TASK DIRECTIONS: In the listing below, find the line holding "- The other" and the line holding "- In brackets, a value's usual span". Write out those two lines and all lines between, exactly, and nothing more.

DATASET EXTRACT:
- - - -
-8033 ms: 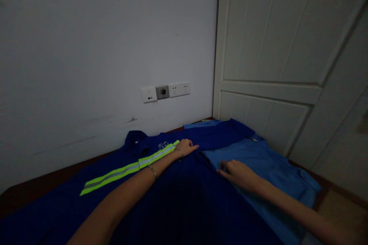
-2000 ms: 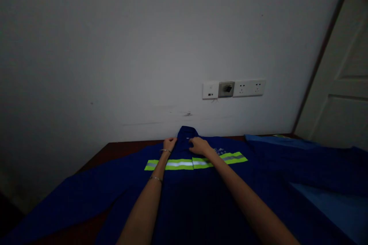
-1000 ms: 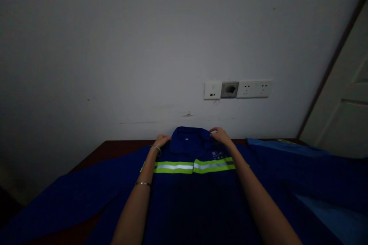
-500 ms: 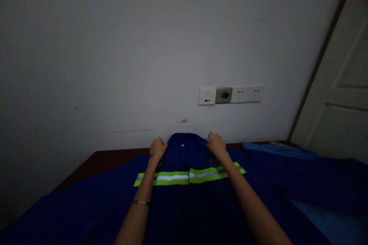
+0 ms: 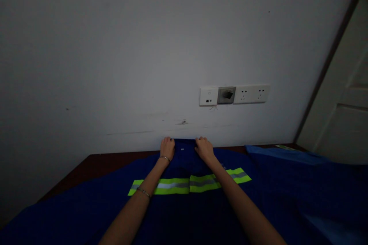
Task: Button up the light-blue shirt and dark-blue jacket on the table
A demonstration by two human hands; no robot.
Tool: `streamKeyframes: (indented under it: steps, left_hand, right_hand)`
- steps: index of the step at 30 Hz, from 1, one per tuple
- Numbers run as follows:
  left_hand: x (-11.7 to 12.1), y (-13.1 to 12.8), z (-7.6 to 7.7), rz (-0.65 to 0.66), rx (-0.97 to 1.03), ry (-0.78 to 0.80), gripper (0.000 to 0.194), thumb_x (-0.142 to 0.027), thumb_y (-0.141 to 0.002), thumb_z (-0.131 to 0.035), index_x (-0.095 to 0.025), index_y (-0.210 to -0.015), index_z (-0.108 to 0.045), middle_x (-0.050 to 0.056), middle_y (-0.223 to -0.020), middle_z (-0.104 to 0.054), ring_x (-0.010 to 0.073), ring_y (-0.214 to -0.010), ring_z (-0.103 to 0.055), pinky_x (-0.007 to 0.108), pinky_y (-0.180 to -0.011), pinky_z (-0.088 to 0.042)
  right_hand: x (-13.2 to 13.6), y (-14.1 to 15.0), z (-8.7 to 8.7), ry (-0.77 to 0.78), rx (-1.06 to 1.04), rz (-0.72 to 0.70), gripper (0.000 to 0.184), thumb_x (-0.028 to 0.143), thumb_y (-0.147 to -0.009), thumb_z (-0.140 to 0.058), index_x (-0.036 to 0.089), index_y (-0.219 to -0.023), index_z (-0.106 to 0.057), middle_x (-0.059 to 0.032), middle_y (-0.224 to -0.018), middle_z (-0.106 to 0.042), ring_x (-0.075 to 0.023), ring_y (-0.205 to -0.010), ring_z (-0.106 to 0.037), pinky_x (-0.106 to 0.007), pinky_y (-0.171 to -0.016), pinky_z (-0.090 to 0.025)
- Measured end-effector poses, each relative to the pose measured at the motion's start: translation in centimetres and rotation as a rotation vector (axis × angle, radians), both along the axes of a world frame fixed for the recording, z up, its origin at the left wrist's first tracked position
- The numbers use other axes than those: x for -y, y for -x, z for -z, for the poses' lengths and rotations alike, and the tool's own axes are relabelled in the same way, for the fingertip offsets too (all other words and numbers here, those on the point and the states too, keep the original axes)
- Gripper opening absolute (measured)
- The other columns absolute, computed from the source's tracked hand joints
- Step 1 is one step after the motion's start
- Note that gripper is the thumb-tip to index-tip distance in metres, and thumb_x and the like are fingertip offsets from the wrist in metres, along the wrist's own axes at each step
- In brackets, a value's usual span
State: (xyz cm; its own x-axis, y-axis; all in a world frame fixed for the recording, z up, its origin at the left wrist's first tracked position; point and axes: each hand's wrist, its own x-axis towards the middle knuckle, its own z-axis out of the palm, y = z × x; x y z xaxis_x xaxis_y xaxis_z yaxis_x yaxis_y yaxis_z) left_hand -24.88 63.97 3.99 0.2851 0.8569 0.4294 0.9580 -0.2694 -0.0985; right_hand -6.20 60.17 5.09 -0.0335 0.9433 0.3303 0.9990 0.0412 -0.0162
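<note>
A dark blue work jacket (image 5: 178, 214) lies spread out with its collar toward the wall and its sleeves out to the sides. Yellow-green reflective strips cross its chest. My left hand (image 5: 167, 148) is closed on the left end of the collar, and my right hand (image 5: 204, 148) grips the right end. Between them the collar's top edge is pulled straight, with a small white label below it. Two bracelets are on my left arm. The fingertips are partly hidden behind the fabric.
Under the jacket is a dark red-brown table (image 5: 89, 164), its far edge against the white wall (image 5: 129, 65). Sockets and switches (image 5: 234, 95) sit on the wall. Blue clothing (image 5: 287, 155) with lighter blue parts lies on the right, near a pale door (image 5: 345, 122).
Both hands have moved inward along the collar, closer to each other. The collar's top edge has gone from a raised curve to a lower, straight line.
</note>
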Motion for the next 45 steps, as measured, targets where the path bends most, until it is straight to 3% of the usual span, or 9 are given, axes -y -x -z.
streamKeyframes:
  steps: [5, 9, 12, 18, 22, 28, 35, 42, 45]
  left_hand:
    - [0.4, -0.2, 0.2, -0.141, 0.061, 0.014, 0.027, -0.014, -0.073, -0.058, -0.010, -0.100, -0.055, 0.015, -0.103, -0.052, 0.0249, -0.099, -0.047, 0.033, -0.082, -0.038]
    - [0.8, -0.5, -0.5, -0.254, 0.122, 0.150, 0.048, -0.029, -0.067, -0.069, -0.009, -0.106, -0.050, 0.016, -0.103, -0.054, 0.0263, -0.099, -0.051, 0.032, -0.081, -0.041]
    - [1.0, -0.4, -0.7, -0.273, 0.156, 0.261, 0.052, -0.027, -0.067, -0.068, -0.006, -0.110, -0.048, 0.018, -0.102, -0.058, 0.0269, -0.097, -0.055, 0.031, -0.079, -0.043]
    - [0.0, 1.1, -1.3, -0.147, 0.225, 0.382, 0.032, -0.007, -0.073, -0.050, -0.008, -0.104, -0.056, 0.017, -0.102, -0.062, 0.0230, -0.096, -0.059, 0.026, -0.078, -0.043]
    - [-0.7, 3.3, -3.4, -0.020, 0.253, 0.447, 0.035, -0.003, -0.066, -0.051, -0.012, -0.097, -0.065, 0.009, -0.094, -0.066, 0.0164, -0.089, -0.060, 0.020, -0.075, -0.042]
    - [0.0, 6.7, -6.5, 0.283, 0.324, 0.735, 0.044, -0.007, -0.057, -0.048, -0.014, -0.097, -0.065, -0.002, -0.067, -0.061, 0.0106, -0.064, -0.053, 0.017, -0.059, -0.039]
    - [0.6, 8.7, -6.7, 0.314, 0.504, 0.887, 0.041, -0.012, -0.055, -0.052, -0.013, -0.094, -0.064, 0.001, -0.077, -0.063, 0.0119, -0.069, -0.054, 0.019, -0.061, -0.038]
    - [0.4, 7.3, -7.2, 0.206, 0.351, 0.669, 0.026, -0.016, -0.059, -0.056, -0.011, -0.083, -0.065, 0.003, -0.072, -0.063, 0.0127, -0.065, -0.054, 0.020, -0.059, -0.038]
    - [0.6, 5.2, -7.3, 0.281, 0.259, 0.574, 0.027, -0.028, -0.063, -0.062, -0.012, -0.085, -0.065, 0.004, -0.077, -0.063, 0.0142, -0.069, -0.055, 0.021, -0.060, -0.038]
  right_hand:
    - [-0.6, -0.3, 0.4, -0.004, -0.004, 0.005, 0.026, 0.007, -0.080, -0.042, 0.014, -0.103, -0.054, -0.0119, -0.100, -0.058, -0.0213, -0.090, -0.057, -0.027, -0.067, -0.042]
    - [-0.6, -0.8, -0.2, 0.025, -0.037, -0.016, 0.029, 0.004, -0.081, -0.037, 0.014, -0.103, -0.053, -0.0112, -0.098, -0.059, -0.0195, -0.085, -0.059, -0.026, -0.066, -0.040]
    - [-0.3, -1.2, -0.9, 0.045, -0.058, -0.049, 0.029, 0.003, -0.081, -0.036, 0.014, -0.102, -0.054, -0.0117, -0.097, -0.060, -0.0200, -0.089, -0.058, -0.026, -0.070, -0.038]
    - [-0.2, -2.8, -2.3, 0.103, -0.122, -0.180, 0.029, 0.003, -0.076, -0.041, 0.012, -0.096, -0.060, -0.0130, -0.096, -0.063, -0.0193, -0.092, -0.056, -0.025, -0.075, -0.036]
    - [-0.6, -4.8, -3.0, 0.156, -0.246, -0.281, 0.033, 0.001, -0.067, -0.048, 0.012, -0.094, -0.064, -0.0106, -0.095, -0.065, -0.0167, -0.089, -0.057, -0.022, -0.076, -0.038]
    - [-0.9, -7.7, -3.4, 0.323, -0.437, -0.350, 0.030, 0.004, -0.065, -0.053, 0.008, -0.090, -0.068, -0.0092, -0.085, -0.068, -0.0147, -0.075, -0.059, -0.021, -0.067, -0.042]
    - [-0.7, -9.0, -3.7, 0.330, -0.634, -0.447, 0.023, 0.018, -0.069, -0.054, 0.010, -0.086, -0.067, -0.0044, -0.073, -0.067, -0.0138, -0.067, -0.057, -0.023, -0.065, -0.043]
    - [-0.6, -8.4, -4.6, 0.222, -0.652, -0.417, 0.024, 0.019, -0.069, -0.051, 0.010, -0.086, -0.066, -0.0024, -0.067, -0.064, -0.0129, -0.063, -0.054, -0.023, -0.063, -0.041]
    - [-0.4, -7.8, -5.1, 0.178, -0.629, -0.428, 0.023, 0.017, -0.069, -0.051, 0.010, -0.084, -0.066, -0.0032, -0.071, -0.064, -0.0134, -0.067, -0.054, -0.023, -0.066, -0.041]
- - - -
EXERCISE OUTPUT:
- The other columns absolute, computed from the source's tracked hand joints
- Step 1 is one step after the motion's start
- Note that gripper is the thumb-tip to index-tip distance in metres, and thumb_x and the like are fingertip offsets from the wrist in metres, along the wrist's own axes at each step
- In brackets, a value's usual span

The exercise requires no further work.